## PROBLEM TO WORK ON:
Look through the entries below. Report each line that has the word "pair" in it.

- Opening Delimiter -

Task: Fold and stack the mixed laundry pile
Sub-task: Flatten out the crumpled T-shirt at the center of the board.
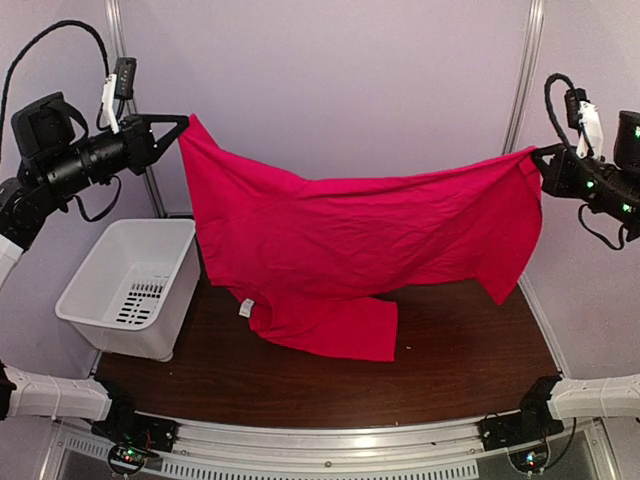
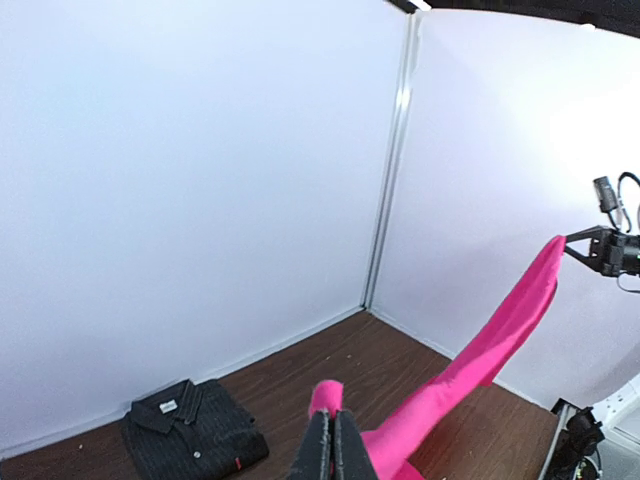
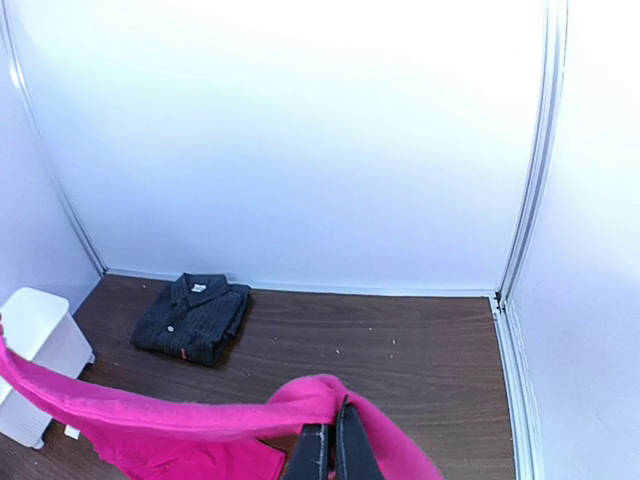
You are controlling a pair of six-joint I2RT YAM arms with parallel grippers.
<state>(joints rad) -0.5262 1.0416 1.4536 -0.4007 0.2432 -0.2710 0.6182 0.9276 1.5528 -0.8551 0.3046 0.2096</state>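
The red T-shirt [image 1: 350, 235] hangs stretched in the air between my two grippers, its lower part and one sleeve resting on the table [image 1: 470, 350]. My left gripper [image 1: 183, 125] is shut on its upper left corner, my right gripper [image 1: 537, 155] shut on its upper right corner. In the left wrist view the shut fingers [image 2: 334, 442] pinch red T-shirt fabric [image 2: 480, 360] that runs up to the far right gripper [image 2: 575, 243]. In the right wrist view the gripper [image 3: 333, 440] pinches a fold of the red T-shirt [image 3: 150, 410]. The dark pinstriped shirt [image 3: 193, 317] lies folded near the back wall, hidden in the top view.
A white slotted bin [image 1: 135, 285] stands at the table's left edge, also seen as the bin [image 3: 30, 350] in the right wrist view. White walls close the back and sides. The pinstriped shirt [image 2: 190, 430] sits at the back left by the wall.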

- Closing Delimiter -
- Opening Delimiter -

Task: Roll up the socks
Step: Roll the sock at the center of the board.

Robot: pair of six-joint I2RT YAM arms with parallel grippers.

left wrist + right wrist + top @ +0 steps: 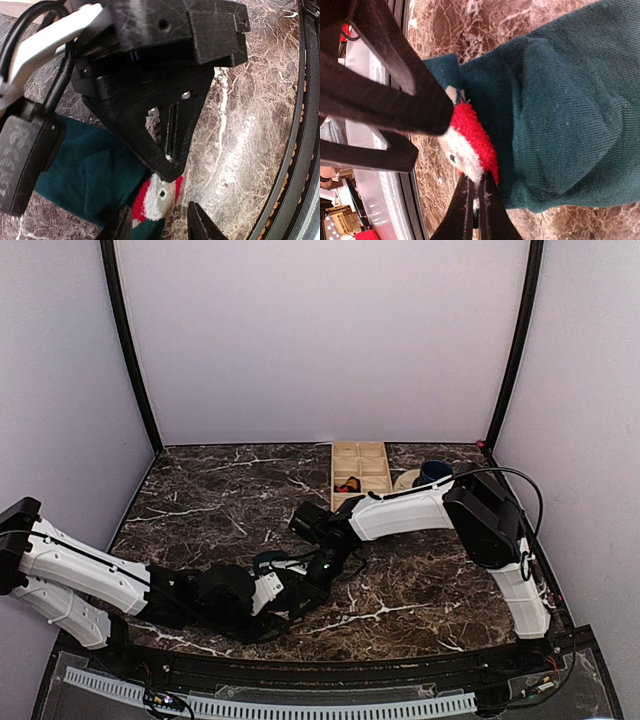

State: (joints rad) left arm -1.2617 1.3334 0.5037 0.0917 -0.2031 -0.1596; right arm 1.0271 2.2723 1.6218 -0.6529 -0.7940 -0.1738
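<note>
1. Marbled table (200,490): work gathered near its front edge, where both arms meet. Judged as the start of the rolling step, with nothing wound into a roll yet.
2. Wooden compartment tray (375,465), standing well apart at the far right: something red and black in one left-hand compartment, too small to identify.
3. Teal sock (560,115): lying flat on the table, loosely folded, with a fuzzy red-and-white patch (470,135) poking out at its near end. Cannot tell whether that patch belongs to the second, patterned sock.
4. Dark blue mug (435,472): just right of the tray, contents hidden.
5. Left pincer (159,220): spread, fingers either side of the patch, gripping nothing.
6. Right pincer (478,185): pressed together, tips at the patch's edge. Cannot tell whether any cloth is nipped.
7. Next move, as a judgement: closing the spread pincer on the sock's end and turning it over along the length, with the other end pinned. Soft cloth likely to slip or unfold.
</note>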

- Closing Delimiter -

## WRITTEN SOLUTION:
You are controlling a pair of six-joint I2RT YAM arms with parallel grippers.
Robot: pair of six-joint I2RT YAM arms with parallel grippers.

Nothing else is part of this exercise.